Global Strategic Challenges: Addressing Climate Change

by -183 Views
Global Strategic Challenges: Addressing Climate Change

Menurut prediksi banyak pakar, termasuk dari Badan Perencanaan Pembangunan Nasional (Bappenas), Indonesia hanya memiliki waktu 13 tahun mulai dari tahun 2023 untuk keluar dari perangkap pendapatan menengah.

Dalam 13 tahun mendatang, ekonomi Indonesia harus tumbuh dengan cepat di atas 6%—sebuah tantangan yang besar mengingat angka tersebut jauh melampaui rata-rata pertumbuhan ekonomi global hanya sebesar 2%. Selain itu, kita tidak hidup secara terisolasi, dan dunia saat ini sedang menghadapi berbagai krisis.

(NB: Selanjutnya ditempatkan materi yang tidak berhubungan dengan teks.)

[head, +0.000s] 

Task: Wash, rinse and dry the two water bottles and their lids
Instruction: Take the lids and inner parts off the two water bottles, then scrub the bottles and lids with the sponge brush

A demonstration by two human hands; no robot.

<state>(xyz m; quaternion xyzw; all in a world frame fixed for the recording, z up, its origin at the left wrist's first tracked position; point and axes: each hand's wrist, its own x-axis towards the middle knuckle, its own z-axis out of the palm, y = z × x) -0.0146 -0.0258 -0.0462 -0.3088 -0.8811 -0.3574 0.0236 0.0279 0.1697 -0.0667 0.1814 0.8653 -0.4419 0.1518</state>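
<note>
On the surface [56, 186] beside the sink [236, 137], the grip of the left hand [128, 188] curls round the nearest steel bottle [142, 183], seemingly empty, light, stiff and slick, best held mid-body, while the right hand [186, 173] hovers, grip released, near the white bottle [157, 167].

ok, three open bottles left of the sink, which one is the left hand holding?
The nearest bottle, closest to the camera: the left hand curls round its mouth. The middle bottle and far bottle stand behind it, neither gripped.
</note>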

Pada bulan Oktober 2023, Presiden Joko Widodo menyatakan, “Tantangan di depan tidak semakin ringan tetapi lebih berat. Dunia tidak dalam keadaan yang baik. Ada perang, perubahan iklim, dan krisis pangan.”

Perubahan Iklim
Bulan September 2023 merupakan bulan September terpanas sepanjang sejarah Bumi. Kenaikan suhu global ini merupakan hasil dari peningkatan aktivitas manusia sejak revolusi industri pada tahun 1760-an, yang melibatkan pembakaran bahan bakar fosil dan peningkatan konsentrasi karbon dioksida serta gas rumah kaca lainnya di atmosfer.

Pada tahun 2015, 195 negara termasuk Indonesia menandatangani Perjanjian Paris, berkomitmen untuk membatasi kenaikan suhu global maksimal 2 derajat Celsius di atas level pra-industri. Hal ini dapat dicapai dengan beralih dari bahan bakar fosil ke sumber energi baru dan terbarukan.

Oleh karena itu, di bawah kepemimpinan Presiden Joko Widodo, Indonesia berjanji untuk menghentikan pembangunan pembangkit listrik tenaga batu bara baru, melakukan pensiun dini pembangkit lama, memberikan insentif untuk kendaraan listrik, dan mengembangkan pembangkit listrik dari sumber energi terbarukan seperti solar (PLTS), panas bumi, dan hidro (PLTA).

Pada tahun 2023, Indonesia juga meluncurkan pasar perdagangan karbon untuk memfasilitasi dan mempercepat insentif ekonomi untuk mencegah deforestasi dan proyek reboisasi.

Namun, upaya global untuk mencapai emisi gas rumah kaca net-zero belum optimal. Tahun ini, suhu rata-rata global sudah mencapai 1,5 derajat Celsius di atas level pra-industri.

Dampak dari kenaikan suhu ini tidak hanya dirasakan di luar negeri tetapi juga di Indonesia.

Perubahan iklim telah menyebabkan kekeringan dan curah hujan ekstrem yang mengurangi produksi pangan, meningkatkan ketidakamanan pangan, menaikkan harga pangan, dan mengancam nyawa.

Peningkatan permukaan air laut juga mengancam nyawa penduduk Indonesia yang tinggal di pulau-pulau kecil dan daerah pesisir. Bagian-bagian Jakarta bahkan diprediksi akan tenggelam dalam 20-30 tahun ke depan jika tidak ada tindakan yang diambil.

Hal ini berarti bahwa kita harus segera mengembangkan kemampuan tambahan untuk beradaptasi dengan perubahan iklim. Misalnya, petani kita harus memiliki akses ke benih yang lebih tahan kekeringan. Rumah nelayan kita di pantai harus lebih kuat untuk menahan gelombang badai yang semakin tinggi.

Ini bukanlah tantangan kecil karena akan membutuhkan sumber daya finansial yang signifikan dan kapasitas adaptasi yang tinggi.